Reuters reported that the Mark Karpeles has to come to the US to discuss the Mt.Gox Chapter 15 bankruptcy. The company filed bankruptcy in Japan but are also dealing with a class action filed in Chicago.
Last month, Karpeles asked a Dallas court to grant Mt. Gox Chapter 15 bankruptcy protection, in part to put a stop to a class action that had been filed by U.S. customers in Chicago federal court.
The chief executive of Japan’s Mt. Gox, once the world’s leading bitcoin exchange, was ordered to the United States to answer questions related to its US bankruptcy case, filed after the company lost $400 million of customers’ digital currency.

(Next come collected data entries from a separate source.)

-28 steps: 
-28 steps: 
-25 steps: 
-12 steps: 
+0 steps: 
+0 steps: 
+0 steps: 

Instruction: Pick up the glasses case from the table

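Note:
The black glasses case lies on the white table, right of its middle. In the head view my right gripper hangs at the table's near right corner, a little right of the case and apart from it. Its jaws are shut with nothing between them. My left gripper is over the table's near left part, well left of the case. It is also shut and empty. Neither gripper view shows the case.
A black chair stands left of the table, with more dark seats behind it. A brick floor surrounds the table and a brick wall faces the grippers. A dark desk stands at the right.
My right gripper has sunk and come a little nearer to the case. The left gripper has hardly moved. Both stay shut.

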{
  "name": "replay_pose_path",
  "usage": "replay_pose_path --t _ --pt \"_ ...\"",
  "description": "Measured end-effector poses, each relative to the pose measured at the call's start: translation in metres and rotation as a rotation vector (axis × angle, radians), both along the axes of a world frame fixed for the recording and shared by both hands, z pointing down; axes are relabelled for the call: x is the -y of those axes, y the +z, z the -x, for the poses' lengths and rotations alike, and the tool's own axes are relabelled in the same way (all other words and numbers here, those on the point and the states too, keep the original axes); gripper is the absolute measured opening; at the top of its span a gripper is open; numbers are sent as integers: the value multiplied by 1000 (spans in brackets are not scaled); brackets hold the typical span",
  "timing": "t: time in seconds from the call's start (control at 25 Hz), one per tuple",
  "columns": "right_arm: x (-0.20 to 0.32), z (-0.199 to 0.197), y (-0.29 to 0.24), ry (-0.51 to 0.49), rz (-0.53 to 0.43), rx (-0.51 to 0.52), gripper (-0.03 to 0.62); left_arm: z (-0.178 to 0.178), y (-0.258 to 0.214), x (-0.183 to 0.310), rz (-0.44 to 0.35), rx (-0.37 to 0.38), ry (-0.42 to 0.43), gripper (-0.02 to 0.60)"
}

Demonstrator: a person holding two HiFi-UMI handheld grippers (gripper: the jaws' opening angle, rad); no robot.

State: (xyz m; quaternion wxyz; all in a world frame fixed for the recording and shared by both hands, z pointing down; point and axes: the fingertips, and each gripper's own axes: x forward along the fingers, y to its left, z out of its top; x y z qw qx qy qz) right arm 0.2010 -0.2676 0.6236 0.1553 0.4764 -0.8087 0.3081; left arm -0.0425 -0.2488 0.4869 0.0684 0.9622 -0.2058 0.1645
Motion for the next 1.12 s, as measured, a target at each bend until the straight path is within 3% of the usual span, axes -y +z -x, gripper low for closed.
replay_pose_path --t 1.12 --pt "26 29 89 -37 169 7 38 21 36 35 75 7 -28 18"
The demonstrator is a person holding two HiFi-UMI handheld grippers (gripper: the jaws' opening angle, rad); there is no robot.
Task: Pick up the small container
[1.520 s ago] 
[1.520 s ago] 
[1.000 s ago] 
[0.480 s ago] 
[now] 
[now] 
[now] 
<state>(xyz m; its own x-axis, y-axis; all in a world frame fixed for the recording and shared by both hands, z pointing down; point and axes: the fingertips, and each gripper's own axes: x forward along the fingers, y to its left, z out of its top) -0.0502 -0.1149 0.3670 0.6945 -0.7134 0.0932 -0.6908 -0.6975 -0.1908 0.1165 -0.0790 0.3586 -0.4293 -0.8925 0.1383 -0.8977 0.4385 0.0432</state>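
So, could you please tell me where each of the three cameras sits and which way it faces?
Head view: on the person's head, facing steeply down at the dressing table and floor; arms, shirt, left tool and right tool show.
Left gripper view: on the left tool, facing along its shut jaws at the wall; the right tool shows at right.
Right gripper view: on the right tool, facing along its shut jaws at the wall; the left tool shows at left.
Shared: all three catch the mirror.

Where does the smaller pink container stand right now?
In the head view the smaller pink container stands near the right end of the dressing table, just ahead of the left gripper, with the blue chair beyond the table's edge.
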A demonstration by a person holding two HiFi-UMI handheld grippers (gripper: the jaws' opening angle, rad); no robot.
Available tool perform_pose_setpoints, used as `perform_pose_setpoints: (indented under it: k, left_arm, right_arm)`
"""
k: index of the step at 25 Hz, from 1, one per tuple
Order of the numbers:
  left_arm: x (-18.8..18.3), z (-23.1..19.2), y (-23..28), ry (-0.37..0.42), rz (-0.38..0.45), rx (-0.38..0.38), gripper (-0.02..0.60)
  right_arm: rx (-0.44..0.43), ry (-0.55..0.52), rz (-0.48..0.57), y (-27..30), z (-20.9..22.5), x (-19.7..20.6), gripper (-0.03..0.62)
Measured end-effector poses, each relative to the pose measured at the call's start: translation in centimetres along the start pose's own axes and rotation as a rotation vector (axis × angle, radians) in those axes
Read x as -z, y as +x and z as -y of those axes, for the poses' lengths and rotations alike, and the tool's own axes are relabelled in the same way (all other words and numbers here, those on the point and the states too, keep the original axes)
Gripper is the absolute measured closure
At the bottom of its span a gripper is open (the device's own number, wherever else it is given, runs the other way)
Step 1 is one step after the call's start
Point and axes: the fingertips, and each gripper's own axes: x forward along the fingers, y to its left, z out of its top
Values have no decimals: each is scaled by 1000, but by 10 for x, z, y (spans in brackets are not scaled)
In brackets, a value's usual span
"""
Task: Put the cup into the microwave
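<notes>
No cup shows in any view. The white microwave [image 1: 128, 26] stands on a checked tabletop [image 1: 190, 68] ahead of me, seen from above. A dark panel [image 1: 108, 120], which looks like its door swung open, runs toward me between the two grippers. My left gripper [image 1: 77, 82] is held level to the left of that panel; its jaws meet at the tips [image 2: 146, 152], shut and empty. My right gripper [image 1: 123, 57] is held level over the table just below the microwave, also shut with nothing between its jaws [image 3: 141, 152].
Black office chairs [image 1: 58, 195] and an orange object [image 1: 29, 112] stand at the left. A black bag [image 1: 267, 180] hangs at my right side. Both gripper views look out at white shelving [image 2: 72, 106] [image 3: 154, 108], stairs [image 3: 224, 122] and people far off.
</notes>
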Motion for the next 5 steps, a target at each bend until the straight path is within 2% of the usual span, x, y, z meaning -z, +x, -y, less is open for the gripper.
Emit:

US Bankruptcy Judge Stacey Jernigan has ordered Mark Karpeles to appear on April 17 in Dallas at the offices of Baker & McKenzie, the law firm that represents Mt. Gox. Karpeles’ testimony could help solve the mystery of what happened to money and bitcoins that were entrusted to Mt. Gox by its clients, most of them from the United States.
Karpeles controlled the company’s financial records and may be the only person who knows where the company’s assets and money might be, Steven Woodrow, an attorney for US customers, told the Dallas hearing.
Jernigan limited the deposition questioning of Karpeles to issues pertaining to whether the court should grant permanent bankruptcy protection to Mt. Gox.
The case is In Re: Mt. Gox Co Ltd, US Bankruptcy Court, Northern District of Dallas, No. 14-31229.
Patrick Hipskind says
It smells like Enron to me. They should be in front of a grand jury, not a bankruptcy judge. The Bitcoin ledger works perfectly, keeping track of all of the transfers of BTC within the network while making sure that no single bitcoin is transferred from one computer to more than one computer, all while the mining continues. Yet, $400 million in the wallets disappears at the exchange. I bet that Mt. Gox’s CEO believes that in time they can put that money back in their pocket without anyone knowing. They couldn’t back up the system to keep that data from disappearing? I don’t buy it.
HELP.org says
Like many Bitcoin businesses, the guy was incompetent. They ran en exchange so the transactions were not on the blockchain, they were internal to Mt. Gox. Then there is the issue of managing bitcoin balances in the accounts and doing withdrawals in real bitcoins.
The claim by Karpeles is that he was fooled by “transaction malleability.” When there is a transaction a cryptographic hash is created and stored on the blockchain. There was way to create an identical with a different hash so if you just search on the hash you will miss the transactions. Mt. gox is claiming people kept claiming the transactions did not go through so they were sent more bitcoin in error. However, this issue was identified on the Bitcoin Wiki in 2011 and Karpeles was in charge of managing the Wiki back in 2011 when the issue was published. Apparently the latest story is that the issues were a combination of this “transaction malleability” and mismanagement of internal wallets. Karpeles would spend his time tinkering with servers and installing tech gadgets rather than managing the business so he never did much to fix problems.
These guys are mostly gamers, not business people. You should see some of the stupid things they do. If you get Bitcoin the first thing you need to learn is cold storage that you manage yourself.